CartaCapital: A transformação de São Paulo no polo econômico do Brasil no século XX tem alguma relação com esse processo?
LP: Sem dúvida. A São Paulo que se tornou o polo econômico do Brasil no século XX não nasceu do nada: ela é herdeira dessa lógica de acumulação de terras, controle de pessoas e centralidade nos caminhos.
Primeiro vieram as trilhas indígenas e o apresamento; depois, no século XIX, as fazendas de café com mão de obra escravizada; e, mais tarde, a industrialização financiada justamente pelo capital do café. Cada ciclo se assentou sobre a mesma base: a capacidade de articular fluxos de pessoas, riquezas, mercadorias. O que muda é a escala.
A cidade que hoje se vê como cosmopolita e moderna continua a reproduzir contradições históricas: riqueza concentrada, desigualdades profundas e, ao mesmo tempo, uma potência criativa que nasce desse caldeirão.
CartaCapital: Para onde caminhamos? O cosmos paulista continuará em expansão infinita ou corre o risco de mergulhar em um buraco negro?
LP: A história de São Paulo sempre foi de expansão: primeiro pelas trilhas indígenas, depois pelo café, pela indústria e, agora, pelo setor de serviços e tecnologia. Mas toda expansão tem limites.
Ambientais, porque o território é finito. Rios, mananciais e áreas verdes não podem ser indefinidamente ocupados sem colapso. Sociais, porque desigualdades, falta de moradia e exclusão travam o crescimento sustentável.
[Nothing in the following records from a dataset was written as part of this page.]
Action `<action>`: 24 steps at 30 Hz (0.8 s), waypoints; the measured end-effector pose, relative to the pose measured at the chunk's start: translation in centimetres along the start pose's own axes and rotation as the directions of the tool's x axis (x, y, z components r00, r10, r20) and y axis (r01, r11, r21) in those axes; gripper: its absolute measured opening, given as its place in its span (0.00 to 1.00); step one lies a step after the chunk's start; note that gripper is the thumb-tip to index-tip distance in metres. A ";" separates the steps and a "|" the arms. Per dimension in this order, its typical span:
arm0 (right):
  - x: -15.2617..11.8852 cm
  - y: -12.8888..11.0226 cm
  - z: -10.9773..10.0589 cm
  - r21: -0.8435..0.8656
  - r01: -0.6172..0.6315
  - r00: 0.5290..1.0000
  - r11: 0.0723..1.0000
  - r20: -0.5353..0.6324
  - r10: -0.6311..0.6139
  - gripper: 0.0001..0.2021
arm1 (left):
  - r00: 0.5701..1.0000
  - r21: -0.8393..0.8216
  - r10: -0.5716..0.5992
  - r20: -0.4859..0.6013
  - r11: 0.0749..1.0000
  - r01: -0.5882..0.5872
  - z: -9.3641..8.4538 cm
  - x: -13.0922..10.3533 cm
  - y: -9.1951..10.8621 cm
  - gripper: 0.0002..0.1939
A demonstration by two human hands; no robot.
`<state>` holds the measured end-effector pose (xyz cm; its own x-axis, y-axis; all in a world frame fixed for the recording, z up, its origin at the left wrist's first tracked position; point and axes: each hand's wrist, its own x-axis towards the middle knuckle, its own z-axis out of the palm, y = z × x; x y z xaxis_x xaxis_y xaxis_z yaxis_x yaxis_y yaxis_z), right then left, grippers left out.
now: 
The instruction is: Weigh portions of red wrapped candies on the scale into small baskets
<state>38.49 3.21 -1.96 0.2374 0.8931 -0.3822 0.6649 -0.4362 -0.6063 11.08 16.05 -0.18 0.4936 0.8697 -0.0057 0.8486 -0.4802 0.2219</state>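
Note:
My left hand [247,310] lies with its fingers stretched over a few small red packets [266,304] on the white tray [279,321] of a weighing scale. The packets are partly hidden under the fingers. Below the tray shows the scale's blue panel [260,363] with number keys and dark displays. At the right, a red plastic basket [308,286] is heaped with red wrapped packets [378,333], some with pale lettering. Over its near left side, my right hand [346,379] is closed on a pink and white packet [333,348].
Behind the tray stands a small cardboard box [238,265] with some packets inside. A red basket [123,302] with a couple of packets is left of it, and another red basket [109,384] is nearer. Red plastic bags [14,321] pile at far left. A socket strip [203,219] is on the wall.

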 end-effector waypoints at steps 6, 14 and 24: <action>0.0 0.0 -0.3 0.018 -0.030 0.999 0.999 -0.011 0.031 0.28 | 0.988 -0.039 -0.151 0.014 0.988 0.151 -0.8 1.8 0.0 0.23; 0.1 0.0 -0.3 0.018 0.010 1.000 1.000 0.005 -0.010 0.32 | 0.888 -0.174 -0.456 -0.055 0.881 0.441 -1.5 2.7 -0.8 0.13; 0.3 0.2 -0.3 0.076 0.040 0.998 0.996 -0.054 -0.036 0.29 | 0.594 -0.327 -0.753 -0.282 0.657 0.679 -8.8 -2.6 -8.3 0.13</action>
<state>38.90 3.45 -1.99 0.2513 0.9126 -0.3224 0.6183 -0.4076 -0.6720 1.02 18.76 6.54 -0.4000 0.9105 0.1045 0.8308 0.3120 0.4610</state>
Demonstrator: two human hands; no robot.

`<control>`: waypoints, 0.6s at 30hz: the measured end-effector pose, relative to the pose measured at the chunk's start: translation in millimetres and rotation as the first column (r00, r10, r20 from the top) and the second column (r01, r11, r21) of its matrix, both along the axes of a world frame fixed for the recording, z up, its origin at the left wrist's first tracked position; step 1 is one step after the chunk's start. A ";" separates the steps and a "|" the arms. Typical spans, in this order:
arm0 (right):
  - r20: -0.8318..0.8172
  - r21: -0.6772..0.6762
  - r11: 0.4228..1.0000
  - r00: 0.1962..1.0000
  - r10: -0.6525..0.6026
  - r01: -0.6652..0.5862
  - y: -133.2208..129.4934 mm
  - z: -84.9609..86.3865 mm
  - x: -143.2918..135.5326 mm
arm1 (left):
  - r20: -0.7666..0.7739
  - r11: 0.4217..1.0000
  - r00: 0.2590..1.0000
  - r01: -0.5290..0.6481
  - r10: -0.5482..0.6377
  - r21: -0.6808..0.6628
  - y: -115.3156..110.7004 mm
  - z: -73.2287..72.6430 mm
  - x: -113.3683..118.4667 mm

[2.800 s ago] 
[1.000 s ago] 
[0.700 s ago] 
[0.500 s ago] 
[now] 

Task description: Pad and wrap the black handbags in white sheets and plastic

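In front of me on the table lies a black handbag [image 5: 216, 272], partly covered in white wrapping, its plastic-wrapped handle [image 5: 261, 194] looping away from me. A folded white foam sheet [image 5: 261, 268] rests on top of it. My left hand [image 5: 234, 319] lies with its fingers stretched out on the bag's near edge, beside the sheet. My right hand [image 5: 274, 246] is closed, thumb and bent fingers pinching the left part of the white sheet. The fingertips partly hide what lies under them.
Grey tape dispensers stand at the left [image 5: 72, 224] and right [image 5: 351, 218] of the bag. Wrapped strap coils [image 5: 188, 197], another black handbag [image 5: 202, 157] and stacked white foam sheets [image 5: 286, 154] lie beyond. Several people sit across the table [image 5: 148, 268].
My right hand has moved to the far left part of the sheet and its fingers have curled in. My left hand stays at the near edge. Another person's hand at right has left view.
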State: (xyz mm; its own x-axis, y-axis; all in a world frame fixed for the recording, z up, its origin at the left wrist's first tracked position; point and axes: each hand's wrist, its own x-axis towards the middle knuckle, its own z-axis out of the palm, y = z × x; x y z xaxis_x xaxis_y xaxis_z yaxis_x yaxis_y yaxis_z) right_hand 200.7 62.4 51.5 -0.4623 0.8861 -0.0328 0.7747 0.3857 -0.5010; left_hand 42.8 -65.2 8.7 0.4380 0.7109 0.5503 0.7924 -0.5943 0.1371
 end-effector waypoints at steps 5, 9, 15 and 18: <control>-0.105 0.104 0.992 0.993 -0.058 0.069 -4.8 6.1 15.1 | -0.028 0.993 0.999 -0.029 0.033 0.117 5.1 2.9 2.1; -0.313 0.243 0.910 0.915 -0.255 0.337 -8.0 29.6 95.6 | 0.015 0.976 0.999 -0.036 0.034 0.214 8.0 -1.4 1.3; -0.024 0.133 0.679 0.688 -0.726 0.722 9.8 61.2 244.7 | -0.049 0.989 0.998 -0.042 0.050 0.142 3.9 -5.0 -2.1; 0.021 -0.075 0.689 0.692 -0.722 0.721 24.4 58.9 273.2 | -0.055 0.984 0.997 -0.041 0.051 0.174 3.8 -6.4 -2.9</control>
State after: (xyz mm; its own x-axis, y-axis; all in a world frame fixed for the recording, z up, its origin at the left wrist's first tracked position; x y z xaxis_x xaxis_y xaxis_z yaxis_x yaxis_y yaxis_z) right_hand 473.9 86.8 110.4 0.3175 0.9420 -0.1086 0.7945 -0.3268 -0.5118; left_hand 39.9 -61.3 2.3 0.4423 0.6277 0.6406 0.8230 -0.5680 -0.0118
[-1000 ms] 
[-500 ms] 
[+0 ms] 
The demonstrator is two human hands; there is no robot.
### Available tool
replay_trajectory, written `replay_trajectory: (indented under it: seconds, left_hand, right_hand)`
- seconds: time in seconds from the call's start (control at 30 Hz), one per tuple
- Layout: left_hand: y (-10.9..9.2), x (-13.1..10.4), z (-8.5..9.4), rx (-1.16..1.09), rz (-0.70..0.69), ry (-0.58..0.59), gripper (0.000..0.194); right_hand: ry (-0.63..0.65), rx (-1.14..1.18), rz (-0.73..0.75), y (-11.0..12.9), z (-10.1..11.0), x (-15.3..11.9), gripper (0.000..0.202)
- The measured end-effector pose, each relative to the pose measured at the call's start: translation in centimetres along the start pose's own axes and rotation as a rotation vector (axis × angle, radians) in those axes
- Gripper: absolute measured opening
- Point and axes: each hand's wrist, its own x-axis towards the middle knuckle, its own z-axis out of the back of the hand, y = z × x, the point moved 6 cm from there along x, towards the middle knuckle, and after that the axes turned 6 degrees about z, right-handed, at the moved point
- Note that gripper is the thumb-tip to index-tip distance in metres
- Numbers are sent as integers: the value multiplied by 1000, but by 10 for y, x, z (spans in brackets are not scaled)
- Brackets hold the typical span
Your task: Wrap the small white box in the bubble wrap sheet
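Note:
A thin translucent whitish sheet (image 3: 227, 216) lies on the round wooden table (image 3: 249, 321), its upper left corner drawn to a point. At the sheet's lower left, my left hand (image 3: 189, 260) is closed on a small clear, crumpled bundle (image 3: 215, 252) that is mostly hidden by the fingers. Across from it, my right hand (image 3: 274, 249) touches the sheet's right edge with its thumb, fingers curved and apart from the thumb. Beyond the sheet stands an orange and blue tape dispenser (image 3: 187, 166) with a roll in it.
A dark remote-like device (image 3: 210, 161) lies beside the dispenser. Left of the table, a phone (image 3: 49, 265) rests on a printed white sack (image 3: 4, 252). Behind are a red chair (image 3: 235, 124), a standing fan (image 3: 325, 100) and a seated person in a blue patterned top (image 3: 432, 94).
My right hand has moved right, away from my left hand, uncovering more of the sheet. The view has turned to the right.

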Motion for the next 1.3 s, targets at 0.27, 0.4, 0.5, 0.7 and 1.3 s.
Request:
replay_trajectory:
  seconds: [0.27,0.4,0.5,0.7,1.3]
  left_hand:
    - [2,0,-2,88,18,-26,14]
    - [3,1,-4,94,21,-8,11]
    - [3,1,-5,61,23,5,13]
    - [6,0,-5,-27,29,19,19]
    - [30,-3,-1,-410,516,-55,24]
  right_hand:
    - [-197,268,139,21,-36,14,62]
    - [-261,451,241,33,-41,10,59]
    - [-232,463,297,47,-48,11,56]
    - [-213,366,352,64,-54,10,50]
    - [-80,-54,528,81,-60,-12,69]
E culturais, porque a cidade cresce, mas, ao ignorar suas memórias indígenas e africanas, cria um vazio de pertencimento.
Esse vazio impede que as pessoas se reconheçam no espaço urbano. O risco de mergulhar em um “buraco negro” está justamente em repetir exclusões, apagar memórias e aprofundar desigualdades.
Ao mesmo tempo, São Paulo sempre mostrou capacidade de se reinventar, de transformar contradições em movimento. O futuro do “cosmos paulista” depende de como lidamos com essa herança: se apenas como uma locomotiva que passa por cima, ou como uma cidade capaz de integrar suas diferenças e reinventar sua vocação — acolher, integrar e valorizar as camadas da própria história.